Working from the entries below, give again each line from the first through the one containing "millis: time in", exactly and with nothing else.
··· THE INPUT ···
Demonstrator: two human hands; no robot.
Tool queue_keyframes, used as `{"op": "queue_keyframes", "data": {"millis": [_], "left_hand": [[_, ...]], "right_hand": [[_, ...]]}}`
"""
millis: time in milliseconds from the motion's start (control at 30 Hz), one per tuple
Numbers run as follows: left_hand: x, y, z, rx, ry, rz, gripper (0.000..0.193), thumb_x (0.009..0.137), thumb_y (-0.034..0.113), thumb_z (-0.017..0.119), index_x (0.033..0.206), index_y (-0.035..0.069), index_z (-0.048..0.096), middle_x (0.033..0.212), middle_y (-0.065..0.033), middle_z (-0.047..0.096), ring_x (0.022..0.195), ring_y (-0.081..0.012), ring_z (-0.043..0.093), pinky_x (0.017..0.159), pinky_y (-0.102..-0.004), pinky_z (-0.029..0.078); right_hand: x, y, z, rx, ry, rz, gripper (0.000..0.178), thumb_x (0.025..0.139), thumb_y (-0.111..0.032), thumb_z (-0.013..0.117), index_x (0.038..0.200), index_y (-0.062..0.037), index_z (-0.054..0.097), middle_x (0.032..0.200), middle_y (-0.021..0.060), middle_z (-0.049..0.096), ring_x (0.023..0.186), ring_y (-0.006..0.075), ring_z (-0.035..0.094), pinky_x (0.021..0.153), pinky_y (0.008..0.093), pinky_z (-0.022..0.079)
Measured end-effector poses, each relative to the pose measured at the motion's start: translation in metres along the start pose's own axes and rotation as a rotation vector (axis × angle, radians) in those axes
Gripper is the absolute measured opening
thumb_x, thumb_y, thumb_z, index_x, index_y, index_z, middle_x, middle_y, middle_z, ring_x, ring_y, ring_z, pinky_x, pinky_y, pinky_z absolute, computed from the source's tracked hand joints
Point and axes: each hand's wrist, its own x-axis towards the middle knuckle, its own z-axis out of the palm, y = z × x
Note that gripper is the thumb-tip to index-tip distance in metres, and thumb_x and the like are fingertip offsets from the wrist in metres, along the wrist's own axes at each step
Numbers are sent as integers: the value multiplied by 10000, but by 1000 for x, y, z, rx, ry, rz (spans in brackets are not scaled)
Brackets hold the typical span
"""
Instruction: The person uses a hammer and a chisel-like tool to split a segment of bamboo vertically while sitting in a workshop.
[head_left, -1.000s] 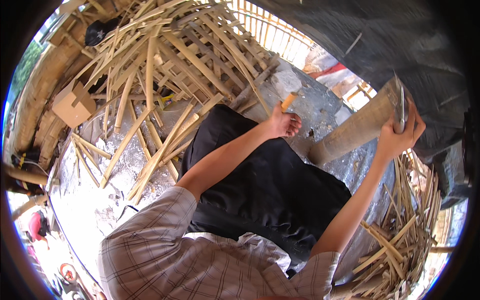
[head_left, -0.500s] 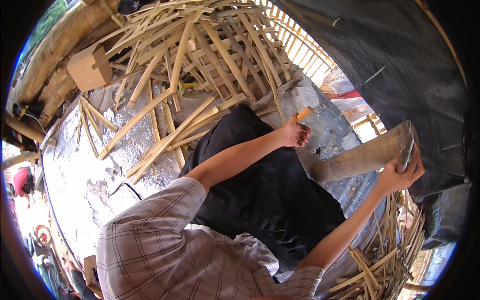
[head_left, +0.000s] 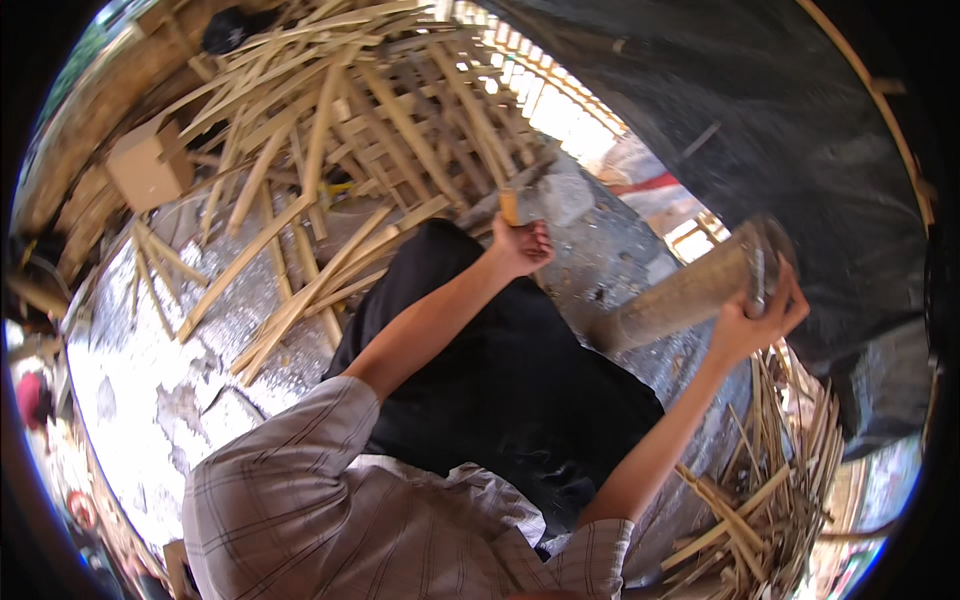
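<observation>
My left hand (head_left: 522, 248) is closed in a fist around a short orange-brown wooden handle (head_left: 509, 207), which sticks up past the thumb side. Whatever is fitted to that handle does not show. Out to the right, my right hand (head_left: 757, 322) grips a thin grey metal piece, blade-like (head_left: 758, 278), against the upper end of a thick, round log (head_left: 680, 303). The log leans up to the right from the floor, beside my knee. Motion blurs the log's end and the metal piece.
A large heap of split bamboo strips (head_left: 330, 130) lies ahead, and more strips (head_left: 765, 490) are piled at the lower right. A cardboard box (head_left: 150, 165) stands far left. Black sheeting (head_left: 720, 90) hangs at the right. Black cloth (head_left: 500, 350) covers my lap.
My left hand has moved left with the wooden handle, away from the log, and the handle stands more upright. The whole view has shifted slightly. My right hand stays at the log's end.
</observation>
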Motion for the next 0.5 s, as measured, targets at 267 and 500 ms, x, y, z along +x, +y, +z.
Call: {"op": "queue_keyframes", "data": {"millis": [267, 500], "left_hand": [[-11, 10, -2, 125, -31, 59, 655, 872, 678, 354, 845, 44, 514, 726, -16, 456, 664, -168, 428, 647, -310, 377], [-11, 6, 2, 93, 15, 56, 616, 913, 610, 334, 842, 17, 487, 741, -46, 444, 673, -179, 417, 652, -318, 367]], "right_hand": [[4, 19, 10, 85, -37, 44, 390, 821, 19, 702, 1194, -90, 728, 1111, 115, 566, 963, 293, 659, 738, 376, 536], [19, 86, 43, -10, -31, -65, 412, 731, -7, 720, 1124, -127, 750, 1052, 105, 611, 992, 312, 648, 867, 420, 529]]}}
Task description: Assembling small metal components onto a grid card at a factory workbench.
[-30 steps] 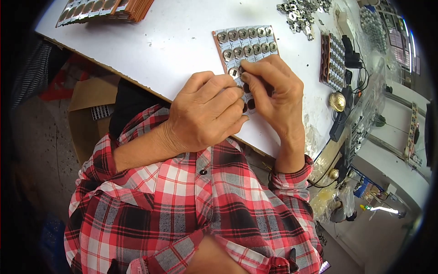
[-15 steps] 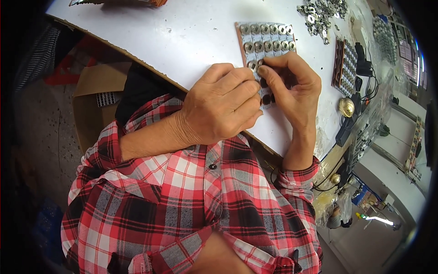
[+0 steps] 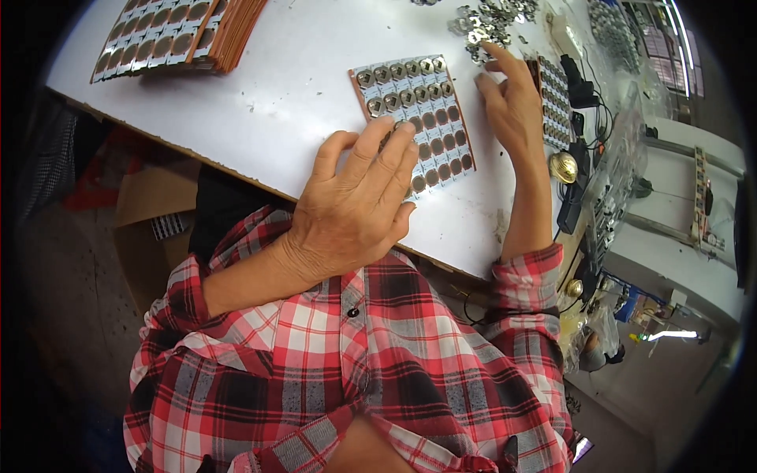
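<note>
Head: panel (image 3: 428,121) partly under bent L hand (image 3: 351,193), near spread R hand (image 3: 514,104) (grips unclear).

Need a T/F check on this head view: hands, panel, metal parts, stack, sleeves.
1. The left hand covers part of the panel. True.
2. The right hand is on the gold-coloured domed object. False: its fingertips are by the pile of loose metal parts, and the domed object sits beside the forearm.
3. Every round pad on the panel carries a metal piece. False: the top two rows do, but many pads below show dark and bare.
4. A stack of panels is at the upper left. True.
5. The sleeves are plain blue. False: they are plaid with red.
</note>
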The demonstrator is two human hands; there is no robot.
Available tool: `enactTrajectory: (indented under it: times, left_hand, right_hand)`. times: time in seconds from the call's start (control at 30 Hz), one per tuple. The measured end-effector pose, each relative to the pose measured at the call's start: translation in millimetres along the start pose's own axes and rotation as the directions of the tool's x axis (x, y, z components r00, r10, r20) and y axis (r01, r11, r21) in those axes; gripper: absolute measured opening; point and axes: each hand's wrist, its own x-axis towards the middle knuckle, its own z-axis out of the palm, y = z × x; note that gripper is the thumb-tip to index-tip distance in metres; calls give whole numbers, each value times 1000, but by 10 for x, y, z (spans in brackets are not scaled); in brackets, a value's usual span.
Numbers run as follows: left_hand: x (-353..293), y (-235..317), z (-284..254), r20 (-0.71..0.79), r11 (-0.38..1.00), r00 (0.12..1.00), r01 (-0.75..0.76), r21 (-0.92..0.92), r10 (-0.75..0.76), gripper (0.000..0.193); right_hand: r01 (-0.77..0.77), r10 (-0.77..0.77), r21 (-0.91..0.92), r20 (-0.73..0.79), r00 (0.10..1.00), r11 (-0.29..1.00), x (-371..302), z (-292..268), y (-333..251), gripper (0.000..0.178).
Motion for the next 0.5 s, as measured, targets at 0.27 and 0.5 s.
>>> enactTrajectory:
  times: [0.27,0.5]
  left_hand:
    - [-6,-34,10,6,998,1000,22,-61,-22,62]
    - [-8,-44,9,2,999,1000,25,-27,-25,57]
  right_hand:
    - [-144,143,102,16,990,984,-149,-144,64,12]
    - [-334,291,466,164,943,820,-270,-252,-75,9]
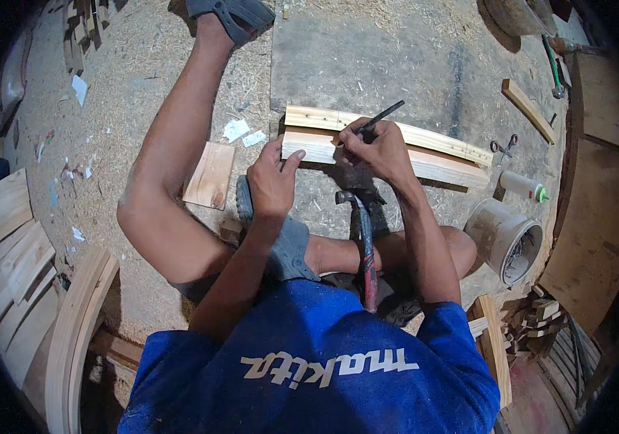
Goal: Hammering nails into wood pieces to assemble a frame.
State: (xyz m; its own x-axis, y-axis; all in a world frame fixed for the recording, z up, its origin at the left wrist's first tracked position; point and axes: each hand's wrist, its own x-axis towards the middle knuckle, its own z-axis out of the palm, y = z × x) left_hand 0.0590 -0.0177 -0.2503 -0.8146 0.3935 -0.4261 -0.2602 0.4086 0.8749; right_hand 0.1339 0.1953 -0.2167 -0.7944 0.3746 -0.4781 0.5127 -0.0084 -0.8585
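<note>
Two long pale wooden strips lie side by side on the floor before me. My left hand (272, 181) grips the left end of the nearer wooden strip (439, 169), its thumb laid on top. In my right hand (382, 150) is a slim black pencil (384, 114), held in a writing grip over that strip; its lower tip sits close to the wood. Just beyond, the farther wooden strip (410, 134) shows small dark holes near its left end. A claw hammer (364, 242) with a red and dark handle rests across my folded leg.
A flat board (210, 176) lies left of the strips. On the right are scissors (504, 145), a white bottle (523, 186), a bucket of nails (515, 249) and a wooden block (528, 111). Curved timber pieces (78, 340) stand at the lower left. Wood shavings cover the floor.
</note>
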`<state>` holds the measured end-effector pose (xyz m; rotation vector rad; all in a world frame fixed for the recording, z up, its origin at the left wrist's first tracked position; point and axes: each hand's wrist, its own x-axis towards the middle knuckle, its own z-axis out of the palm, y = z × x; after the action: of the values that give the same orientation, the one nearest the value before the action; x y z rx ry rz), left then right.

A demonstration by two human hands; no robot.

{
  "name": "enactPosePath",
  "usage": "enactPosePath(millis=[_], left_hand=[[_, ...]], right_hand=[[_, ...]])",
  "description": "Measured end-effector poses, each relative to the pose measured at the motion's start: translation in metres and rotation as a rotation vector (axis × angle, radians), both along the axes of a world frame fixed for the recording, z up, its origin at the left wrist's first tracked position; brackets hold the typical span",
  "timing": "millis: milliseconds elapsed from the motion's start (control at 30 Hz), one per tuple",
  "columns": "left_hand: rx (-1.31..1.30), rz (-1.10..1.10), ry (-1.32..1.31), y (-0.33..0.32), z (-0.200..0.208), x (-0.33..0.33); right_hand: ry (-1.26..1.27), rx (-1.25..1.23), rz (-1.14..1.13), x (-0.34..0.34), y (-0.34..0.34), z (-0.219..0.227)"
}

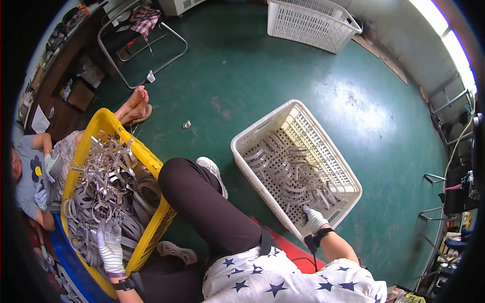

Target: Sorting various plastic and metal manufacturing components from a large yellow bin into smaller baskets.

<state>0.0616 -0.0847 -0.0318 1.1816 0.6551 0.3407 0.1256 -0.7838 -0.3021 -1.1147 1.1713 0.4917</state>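
My left hand (110, 246), in a striped glove, rests on looped grey bands (83, 214) at the near end of a yellow crate (146, 151). Its fingers lie stretched out over the bands; I see no piece clearly gripped. A tangle of shiny metal fittings (108, 166) fills the crate's far part. On my right, my gloved right hand (316, 221) reaches over the near wall of a white perforated basket (323, 146). One finger points away from the others and nothing shows in the hand. Curved metal clamp-like pieces (293, 189) lie on the basket floor just beyond it.
A co-worker (33, 171) with gloved hands sits left of the yellow crate. Another white basket (310, 25) stands at the back. A metal-framed chair (144, 45) is at the back left. More chairs (457, 189) line the right wall; the floor (217, 91) is green.
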Motion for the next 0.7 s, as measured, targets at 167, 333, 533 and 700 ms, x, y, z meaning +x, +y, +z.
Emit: enactPosePath(millis=[167, 333, 533, 700], left_hand=[[0.001, -0.066, 0.039, -0.017, 0.01, 0.017], [-0.042, -0.065, 0.054, -0.017, 0.007, 0.029], [-0.021, -0.066, 0.078, -0.029, 0.002, 0.027], [0.009, -0.048, 0.098, -0.028, 0.008, 0.018]], right_hand=[[-0.028, -0.133, 0.263, -0.007, 0.004, 0.001], [-0.097, -0.739, 1.516, 0.018, -0.087, 0.009], [0.196, -1.04, 1.885, 0.064, -0.1, 0.02], [0.233, -1.034, 2.096, 0.071, -0.083, -0.048]])
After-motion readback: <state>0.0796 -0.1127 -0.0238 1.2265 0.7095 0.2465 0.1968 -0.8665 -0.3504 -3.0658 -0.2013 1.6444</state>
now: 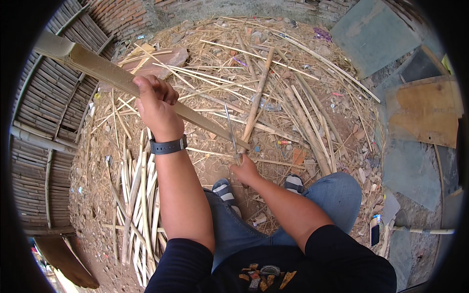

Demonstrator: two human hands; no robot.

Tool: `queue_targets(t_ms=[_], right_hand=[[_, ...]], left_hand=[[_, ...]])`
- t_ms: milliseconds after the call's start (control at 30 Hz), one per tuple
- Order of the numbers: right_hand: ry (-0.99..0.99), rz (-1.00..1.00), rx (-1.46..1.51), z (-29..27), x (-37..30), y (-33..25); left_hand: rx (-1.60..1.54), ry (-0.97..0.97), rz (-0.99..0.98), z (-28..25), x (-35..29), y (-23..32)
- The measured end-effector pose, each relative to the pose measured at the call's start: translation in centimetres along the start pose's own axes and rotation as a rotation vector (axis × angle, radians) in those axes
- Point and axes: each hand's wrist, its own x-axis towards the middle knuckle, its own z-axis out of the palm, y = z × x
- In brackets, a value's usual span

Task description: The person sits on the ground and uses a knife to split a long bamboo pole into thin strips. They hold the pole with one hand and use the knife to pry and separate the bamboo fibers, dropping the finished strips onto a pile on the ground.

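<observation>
A long split length of bamboo (pixel 105 71) slants from the upper left down to the middle, its lower end near the ground. My left hand (pixel 160 106), with a dark watch on its wrist, is closed around this bamboo partway along. In my right hand (pixel 245 171) is the handle of a long, narrow-bladed knife (pixel 229 123), its blade pointing up and away from me. The blade crosses the bamboo close to its lower end; whether it touches or cuts in, I cannot tell. Behind the blade, a round bamboo pole (pixel 260 93) lies slanted on the ground.
A pile of split bamboo strips (pixel 139 205) lies left of my legs. More poles (pixel 308 122) and strips litter the straw-strewn dirt ahead. Bamboo slat panels (pixel 46 117) stand at the left, grey sheets (pixel 373 36) and a brown board (pixel 425 110) at the right. A phone (pixel 374 231) lies at lower right.
</observation>
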Motion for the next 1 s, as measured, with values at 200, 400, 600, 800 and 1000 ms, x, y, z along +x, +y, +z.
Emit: queue_targets(t_ms=[200,400,600,800,1000], right_hand=[[-0.017,0.012,0.005,0.0,-0.2,-0.2],[-0.014,0.023,0.015,0.3,0.0,0.6],[0.022,-0.097,-0.045,1.0,1.2,2.9],[0.013,-0.064,-0.053,0.8,1.0,2.6],[-0.039,0.046,0.043,-0.2,-0.3,-0.2]], left_hand=[[0.024,0.027,0.019,-0.2,0.0,0.1],[0.004,0.023,0.017,-0.4,0.1,0.0],[0.005,0.008,0.036,-0.6,0.4,-0.3],[-0.023,-0.007,0.011,-0.6,0.2,-0.1],[-0.013,0.018,0.033,-0.6,0.4,-0.1]])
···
EXERCISE SOLUTION ▸
Demonstrator: two human hands; no robot.
Tool queue_keyframes, used as `{"op": "queue_keyframes", "data": {"millis": [_], "left_hand": [[_, ...]], "right_hand": [[_, ...]]}}`
"""
millis: time in milliseconds from the motion's start (control at 30 Hz), one per tuple

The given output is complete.